Whether people can currently use/rely on the \b as word boundary in regex, (i.e. does the \b as word boundary escape sequence code operate correctly such that people could be using it)?

Similarly, when we make \b as backspace, currently people who want backspace can match the hex code manually.
But if people want word boundary, there is no hex code for that, (i.e. regardless of whether it currently works, should it be something configurable that we should allow to be used).

I'm actually a bit surprised that this isn't something configurable by RegexBuilder but perhaps it would be nice if we could just add a flag to CTLexerBuilder such as fn escape_b_as_backspace(...) and then test that flag in the character replacement code you added? At least I believe that should work correctly in the fall through case once added to the RE_LEX_ESC_LITERAL.

I'm not certain if we actually have a CTLexerBuilder at that point so we can access it's fields, or whether making that possible is going to be too painful a task to be worthwhile though.

ltratt · 2025-01-28T08:08:27Z

This PR is getting at a fairly deep point: because I was lazy, lrlex uses the regex library and hopes for the best in terms of "it does what you expect" for people who aren't aware of that. That means that there are incompatibilities, and seemingly random extensions, from POSiX Lex. I expected more complaints about this by now, but I suppose most lex files only use a small subset of regular expressions (certainly that's the case for me).

I expected that ultimately we would implement a full Lex-compatible matcher. But I'm unlikely to get to any year/decade soon, and we now have a fairly substantial userbase who, whether they intended to or not, are probably now relying on regex compatibility. I would be surprised if someone isn't using \b for "word boundary" already. That means that changing this behaviour will cause surprises for existing users. My laziness has come back to bite us!
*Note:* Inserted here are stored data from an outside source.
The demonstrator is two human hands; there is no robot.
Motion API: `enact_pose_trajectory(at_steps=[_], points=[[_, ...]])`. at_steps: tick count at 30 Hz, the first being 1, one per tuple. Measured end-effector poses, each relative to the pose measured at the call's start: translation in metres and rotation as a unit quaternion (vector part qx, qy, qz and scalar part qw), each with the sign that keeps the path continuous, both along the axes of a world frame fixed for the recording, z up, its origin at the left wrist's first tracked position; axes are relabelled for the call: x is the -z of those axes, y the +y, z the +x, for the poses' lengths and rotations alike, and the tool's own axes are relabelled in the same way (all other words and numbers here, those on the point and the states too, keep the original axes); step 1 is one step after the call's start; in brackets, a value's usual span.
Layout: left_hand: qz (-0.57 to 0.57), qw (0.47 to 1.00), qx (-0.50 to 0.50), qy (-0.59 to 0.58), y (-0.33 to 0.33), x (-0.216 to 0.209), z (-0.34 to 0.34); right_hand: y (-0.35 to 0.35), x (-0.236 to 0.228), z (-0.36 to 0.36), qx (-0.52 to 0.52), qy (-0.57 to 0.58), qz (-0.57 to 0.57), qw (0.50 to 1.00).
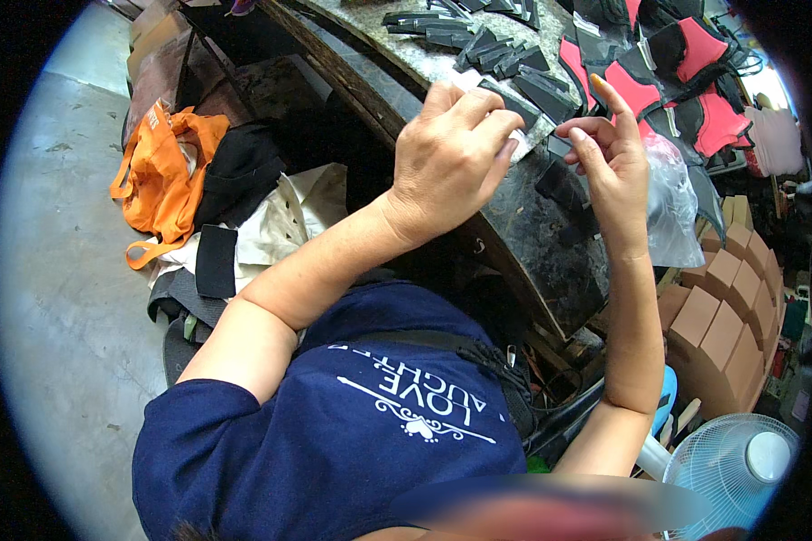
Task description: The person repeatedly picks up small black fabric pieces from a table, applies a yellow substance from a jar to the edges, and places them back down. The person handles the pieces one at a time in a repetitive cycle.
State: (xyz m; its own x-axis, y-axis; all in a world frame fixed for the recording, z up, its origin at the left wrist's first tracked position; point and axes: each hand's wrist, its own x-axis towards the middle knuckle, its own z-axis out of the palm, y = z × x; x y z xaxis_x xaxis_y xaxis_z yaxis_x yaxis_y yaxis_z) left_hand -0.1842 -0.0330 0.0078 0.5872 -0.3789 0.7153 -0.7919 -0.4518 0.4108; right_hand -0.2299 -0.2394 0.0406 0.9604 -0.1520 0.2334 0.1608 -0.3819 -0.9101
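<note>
Two hands at work right at the desk (pixel 523 225) edge: left hand (pixel 451 158) curled closed, pinching a small white scrap (pixel 518 142) at its fingertips; right hand (pixel 613 153) half open, index finger raised, other fingers bent, touching nothing clearly visible, with a clear plastic bag (pixel 672 203) just behind it. Cannot tell whether that bag is gripped. Judged risky: scrap held over the very rim, so a loosened pinch would likely drop it past the edge toward the cloth heap and orange bag (pixel 158 176) on the floor below. Also likely: a sweep of the left wrist nudging the black cut strips (pixel 514 63) lying just beyond the knuckles, scattering the row. Little free surface nearby, crowded by strips ahead and pink-and-black pieces (pixel 686 72) to the right. Open room only toward the body and leftward over the concrete floor (pixel 54 298); cardboard boxes (pixel 722 316) and a white fan (pixel 731 464) hemming in the lower right.
</note>
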Motion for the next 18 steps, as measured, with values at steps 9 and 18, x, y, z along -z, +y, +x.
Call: enact_pose_trajectory(at_steps=[9,18], points=[[0.055,0.998,0.014,-0.034,-0.012,0.015,0.015,-0.003,-0.027,0.037,-0.017,-0.017,-0.027,0.999],[-0.032,0.998,0.044,0.012,-0.011,0.023,0.019,0.029,-0.075,0.180,-0.075,-0.150,-0.312,0.935]])
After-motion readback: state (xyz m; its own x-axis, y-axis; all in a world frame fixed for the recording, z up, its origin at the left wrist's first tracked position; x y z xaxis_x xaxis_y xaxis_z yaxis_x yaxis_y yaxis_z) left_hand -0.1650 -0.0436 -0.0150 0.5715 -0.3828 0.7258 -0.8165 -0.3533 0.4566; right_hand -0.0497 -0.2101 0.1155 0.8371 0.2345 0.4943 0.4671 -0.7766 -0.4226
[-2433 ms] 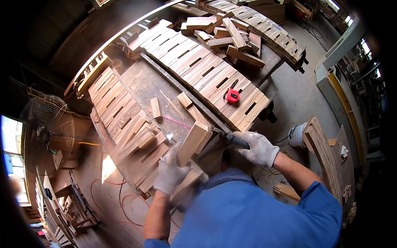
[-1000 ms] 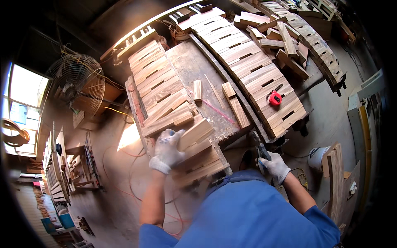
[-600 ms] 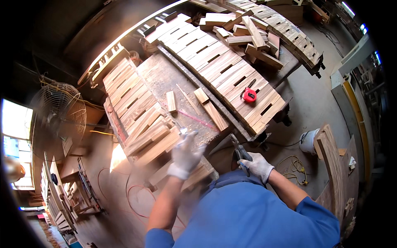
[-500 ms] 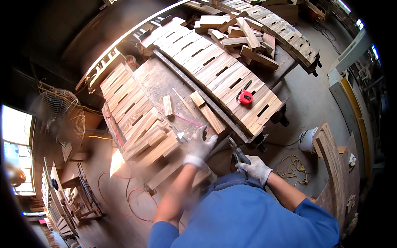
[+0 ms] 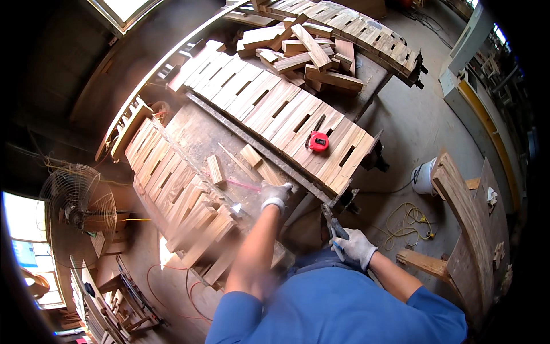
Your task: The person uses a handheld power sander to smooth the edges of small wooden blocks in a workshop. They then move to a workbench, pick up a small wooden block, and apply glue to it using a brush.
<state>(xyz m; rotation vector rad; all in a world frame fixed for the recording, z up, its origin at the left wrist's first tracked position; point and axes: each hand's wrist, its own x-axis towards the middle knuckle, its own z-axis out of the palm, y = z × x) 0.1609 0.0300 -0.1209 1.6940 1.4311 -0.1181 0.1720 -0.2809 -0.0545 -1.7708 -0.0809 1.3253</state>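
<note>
My left hand [image 5: 274, 195], in a white glove, reaches over the bench and closes around the near end of a wooden block [image 5: 266, 171]; its fingertips are partly hidden. In my right hand [image 5: 356, 247], also gloved, is a pair of pliers [image 5: 333, 225] with dark jaws and blue-grey handles, jaws pointing up and away from me. A shorter wooden block [image 5: 215, 169] and a thin wood strip [image 5: 238, 160] lie beside the held block. On the slotted row of wooden pieces [image 5: 275, 106] to the right sits a red tape measure [image 5: 317, 141].
Another row of wooden pieces [image 5: 157, 160] fills the bench's left side. Loose blocks [image 5: 298, 51] are heaped at the back. A wire-cage fan [image 5: 77, 206] stands left. A white bucket [image 5: 424, 176], yellow cord [image 5: 409, 223] and curved wooden part [image 5: 467, 229] are at right.
My left hand has moved forward onto the near end of the block. The pliers stay in my right hand. The view has shifted slightly, so the bench appears farther left.
</note>
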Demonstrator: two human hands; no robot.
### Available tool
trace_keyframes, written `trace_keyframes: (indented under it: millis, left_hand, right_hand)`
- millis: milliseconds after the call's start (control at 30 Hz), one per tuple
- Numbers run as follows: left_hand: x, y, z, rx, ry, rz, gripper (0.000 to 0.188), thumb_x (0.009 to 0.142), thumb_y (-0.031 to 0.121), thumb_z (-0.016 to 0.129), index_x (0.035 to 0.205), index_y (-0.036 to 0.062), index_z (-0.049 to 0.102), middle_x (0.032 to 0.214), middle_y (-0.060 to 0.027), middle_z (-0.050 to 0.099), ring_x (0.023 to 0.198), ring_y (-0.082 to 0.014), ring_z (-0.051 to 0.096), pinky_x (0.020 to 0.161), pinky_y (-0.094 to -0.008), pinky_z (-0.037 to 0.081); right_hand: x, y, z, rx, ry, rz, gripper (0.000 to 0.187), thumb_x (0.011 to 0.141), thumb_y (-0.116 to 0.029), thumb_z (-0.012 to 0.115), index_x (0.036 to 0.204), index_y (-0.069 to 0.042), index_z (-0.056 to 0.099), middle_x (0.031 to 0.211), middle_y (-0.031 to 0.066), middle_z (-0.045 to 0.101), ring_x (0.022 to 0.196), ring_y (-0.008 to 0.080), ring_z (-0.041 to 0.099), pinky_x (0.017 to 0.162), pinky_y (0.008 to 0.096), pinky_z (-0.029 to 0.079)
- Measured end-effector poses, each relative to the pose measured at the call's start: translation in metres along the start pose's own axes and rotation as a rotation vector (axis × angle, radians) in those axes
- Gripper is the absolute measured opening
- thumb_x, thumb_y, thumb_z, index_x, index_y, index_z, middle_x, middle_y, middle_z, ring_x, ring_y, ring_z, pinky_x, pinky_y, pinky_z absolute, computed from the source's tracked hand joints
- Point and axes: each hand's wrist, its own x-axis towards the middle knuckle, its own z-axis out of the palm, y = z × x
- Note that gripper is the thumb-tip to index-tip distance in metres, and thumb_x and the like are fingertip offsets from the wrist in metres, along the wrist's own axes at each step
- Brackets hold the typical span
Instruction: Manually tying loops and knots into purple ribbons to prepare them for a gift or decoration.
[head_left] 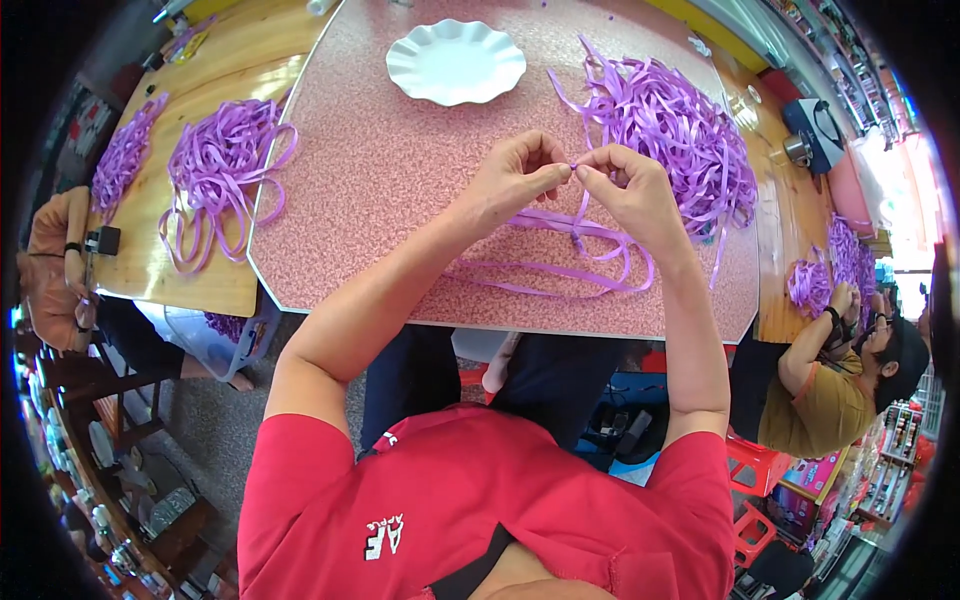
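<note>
Across a cluttered room [215, 405], co-workers [825, 415] flank a pink speckled table [345, 190] carrying a heap of purple ribbon [660, 115] and a scalloped white plate [456, 62]; above it, left hand [512, 182] and right hand [634, 198] share a narrow fingertip grip on a tiny purple piece [573, 167]; a close, steady pinch should control it best

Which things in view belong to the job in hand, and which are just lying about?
Job in hand:
left hand and right hand, fingertips together
purple ribbon, pinched and looped beneath them
ribbon heap beyond the right hand, probably, by its matching colour

Apparently lying about:
white scalloped plate, untouched
plastic bin
red stool
</note>
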Motion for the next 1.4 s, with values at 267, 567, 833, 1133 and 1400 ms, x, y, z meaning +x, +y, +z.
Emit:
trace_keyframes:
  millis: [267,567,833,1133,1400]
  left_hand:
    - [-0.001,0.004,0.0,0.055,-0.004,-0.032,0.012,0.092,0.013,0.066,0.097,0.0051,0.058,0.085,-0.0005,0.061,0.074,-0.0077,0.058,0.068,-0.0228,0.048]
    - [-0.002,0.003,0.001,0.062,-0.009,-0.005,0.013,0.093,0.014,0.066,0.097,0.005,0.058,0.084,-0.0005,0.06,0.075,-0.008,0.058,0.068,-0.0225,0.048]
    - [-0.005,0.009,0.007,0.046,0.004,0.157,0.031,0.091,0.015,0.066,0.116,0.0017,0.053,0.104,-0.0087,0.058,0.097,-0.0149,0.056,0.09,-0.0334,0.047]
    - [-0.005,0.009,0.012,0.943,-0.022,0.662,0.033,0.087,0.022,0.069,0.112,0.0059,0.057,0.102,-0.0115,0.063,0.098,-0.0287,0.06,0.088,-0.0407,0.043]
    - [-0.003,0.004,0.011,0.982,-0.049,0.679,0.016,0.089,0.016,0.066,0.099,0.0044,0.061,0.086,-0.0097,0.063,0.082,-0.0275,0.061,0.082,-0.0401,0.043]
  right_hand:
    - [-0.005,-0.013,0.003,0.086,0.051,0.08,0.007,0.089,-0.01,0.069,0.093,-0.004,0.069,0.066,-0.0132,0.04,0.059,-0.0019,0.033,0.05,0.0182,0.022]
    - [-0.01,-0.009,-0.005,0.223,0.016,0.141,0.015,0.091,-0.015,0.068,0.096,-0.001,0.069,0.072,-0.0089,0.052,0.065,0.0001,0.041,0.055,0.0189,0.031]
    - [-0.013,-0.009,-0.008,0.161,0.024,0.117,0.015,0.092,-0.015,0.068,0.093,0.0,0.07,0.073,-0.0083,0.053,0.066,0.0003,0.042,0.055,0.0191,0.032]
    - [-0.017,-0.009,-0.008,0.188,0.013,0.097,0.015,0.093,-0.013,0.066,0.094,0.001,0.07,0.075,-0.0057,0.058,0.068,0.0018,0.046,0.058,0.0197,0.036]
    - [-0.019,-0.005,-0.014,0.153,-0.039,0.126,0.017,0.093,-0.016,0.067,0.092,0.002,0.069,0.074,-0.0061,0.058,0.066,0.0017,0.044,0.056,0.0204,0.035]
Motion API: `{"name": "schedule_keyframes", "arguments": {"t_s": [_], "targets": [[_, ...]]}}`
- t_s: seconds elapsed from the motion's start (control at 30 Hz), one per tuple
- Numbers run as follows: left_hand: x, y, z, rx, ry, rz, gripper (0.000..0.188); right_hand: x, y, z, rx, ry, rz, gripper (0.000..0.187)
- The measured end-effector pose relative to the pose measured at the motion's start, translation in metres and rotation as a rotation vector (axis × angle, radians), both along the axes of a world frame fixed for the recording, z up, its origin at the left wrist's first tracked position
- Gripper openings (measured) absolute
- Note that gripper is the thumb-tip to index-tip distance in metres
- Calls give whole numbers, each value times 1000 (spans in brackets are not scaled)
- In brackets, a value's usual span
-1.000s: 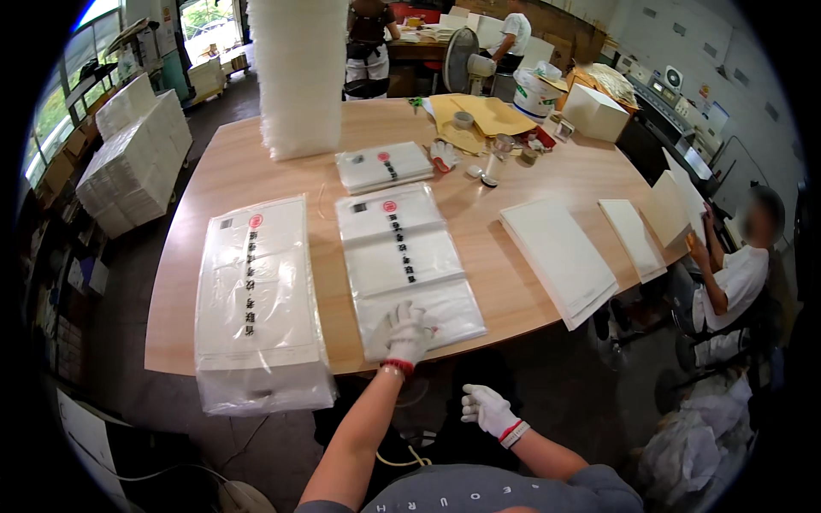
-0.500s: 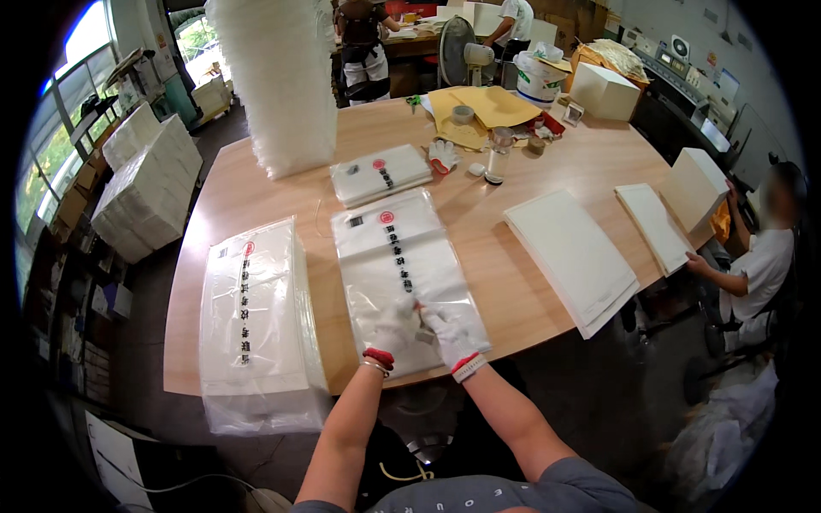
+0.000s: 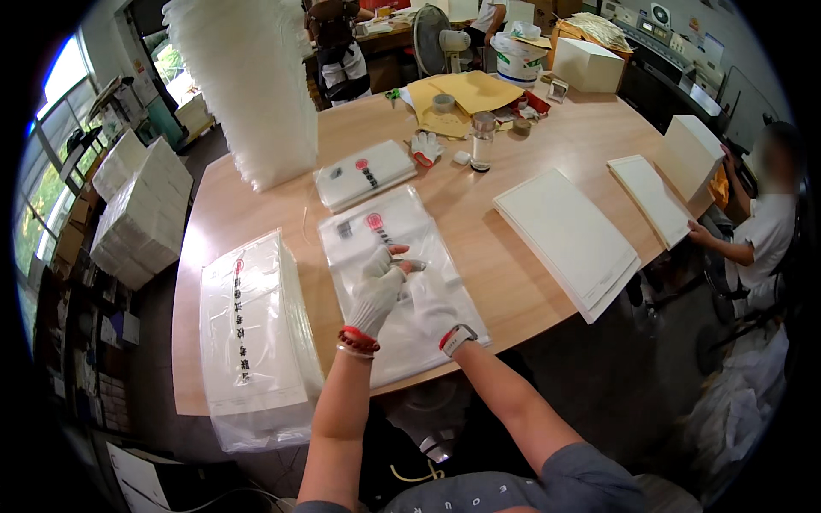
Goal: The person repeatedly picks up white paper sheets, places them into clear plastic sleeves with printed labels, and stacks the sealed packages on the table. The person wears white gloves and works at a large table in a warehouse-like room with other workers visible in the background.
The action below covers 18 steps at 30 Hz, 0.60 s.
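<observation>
Both my hands wear white knitted gloves and meet over a stack of clear plastic bags (image 3: 410,342) with dark print and a red round mark. Bare fingertips show on my left hand (image 3: 376,291); its index finger points right and its thumb bends in beside it. At that thumb is a small greyish thing (image 3: 417,265), too unclear to name. My right hand (image 3: 434,303) is close beside the left, above the bags, its fingers smeared by motion. A folded pile of similar bags (image 3: 363,175) lies just beyond, and a taller stack of bags (image 3: 248,333) stands to the left.
White sheets lie in a stack (image 3: 560,239) at right, near a seated person (image 3: 765,231) who touches a thinner stack (image 3: 646,201). A tall white pile (image 3: 248,94) rises at far left. A glass jar (image 3: 482,144), loose glove (image 3: 426,149) and yellow envelopes (image 3: 470,90) are toward the back.
My hands have moved up the bag stack, away from me, with the left now farther forward than the right. The view has shifted slightly.
</observation>
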State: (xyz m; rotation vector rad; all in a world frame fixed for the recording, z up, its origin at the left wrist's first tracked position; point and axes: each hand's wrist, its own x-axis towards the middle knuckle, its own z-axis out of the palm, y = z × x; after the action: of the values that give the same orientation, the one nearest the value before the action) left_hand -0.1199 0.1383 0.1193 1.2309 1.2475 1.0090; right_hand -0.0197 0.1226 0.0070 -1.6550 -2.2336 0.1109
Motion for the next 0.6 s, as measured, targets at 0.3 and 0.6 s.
{"name": "schedule_keyframes", "arguments": {"t_s": [0.3, 0.6], "targets": [[-5, -59, -32, 280, 561, -14, 53, 93, -102, 12, -393, 773, 525, 23], [-10, -122, -1, 777, 913, 179, 57, 350, -58, 5, 207, -263, -109, 67]]}}
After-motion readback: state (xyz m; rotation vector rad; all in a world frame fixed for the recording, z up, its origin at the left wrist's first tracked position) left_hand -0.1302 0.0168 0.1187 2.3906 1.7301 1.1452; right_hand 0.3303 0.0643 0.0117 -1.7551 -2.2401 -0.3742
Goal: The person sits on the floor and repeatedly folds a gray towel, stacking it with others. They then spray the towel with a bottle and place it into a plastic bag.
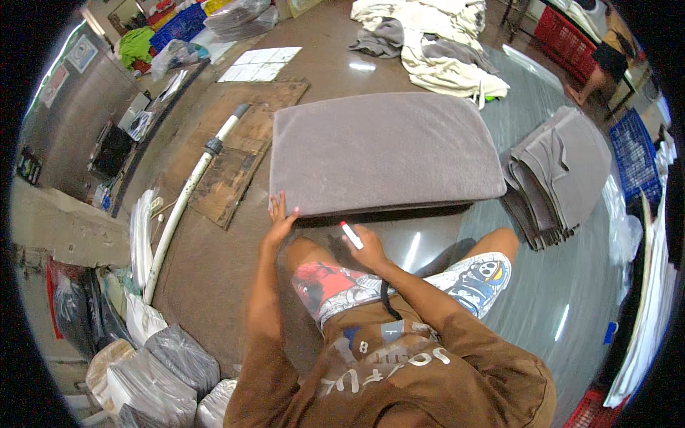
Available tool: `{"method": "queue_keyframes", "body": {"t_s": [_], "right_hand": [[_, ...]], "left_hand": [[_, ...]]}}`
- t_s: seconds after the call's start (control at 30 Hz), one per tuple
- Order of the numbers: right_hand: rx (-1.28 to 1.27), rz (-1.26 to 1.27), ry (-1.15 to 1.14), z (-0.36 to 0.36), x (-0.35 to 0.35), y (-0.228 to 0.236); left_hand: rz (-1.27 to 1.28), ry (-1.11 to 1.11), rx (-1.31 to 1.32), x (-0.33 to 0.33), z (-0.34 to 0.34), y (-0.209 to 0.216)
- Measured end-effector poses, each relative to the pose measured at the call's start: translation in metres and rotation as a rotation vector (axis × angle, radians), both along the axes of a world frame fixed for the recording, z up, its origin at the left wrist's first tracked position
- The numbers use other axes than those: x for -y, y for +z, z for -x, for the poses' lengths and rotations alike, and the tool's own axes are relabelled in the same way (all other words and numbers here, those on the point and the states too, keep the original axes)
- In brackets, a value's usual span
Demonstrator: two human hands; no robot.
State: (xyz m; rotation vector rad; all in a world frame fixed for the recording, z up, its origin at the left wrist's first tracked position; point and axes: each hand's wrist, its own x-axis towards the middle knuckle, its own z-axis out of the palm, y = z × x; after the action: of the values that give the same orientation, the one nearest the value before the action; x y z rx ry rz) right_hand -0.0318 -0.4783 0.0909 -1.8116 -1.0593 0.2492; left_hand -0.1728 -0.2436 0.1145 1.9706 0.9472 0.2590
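Observation:
In front of my knees lies a stack of grey plush cloth [385,153], squared into a broad rectangle with a dark gap under its near edge. My left hand [282,214] rests at the stack's near left corner, fingers spread against the cloth. Between the fingers of my right hand [367,248] is a white marker [351,235] with a red tip, pointing up and left just short of the stack's near edge. Whether the red end is a cap or a bare tip, I cannot tell.
Folded grey cloths [564,171] lie to the right, cream cloth [442,43] beyond the stack. Leftward are a wooden board [235,150], a white pole [182,200] and bagged bundles [153,378]. Another person's leg [606,71] shows at the far right near a red crate [564,43].

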Motion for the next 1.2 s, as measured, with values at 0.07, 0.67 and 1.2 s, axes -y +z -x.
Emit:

Arguably what we should do is allow lrlex to support different flavours of regexes. lrpar does this tolerably well with https://docs.rs/lrpar/0.13.8/lrpar/struct.CTParserBuilder.html#method.yacckind. lrlex should probably grow lexkind and that could take PosixLex or RustRegex (etc) as options, or perhaps more honestly PosixIshLexIsh if we take the "restrict rustregex approach"!

[Note: lrlex has a lexerkind method but that's really quite different, currently meaningless (the accompanying enum has one variant, and arguably not a very good name. For the next major release we should probably remove this method until we work out what it, or some variant, should really be.]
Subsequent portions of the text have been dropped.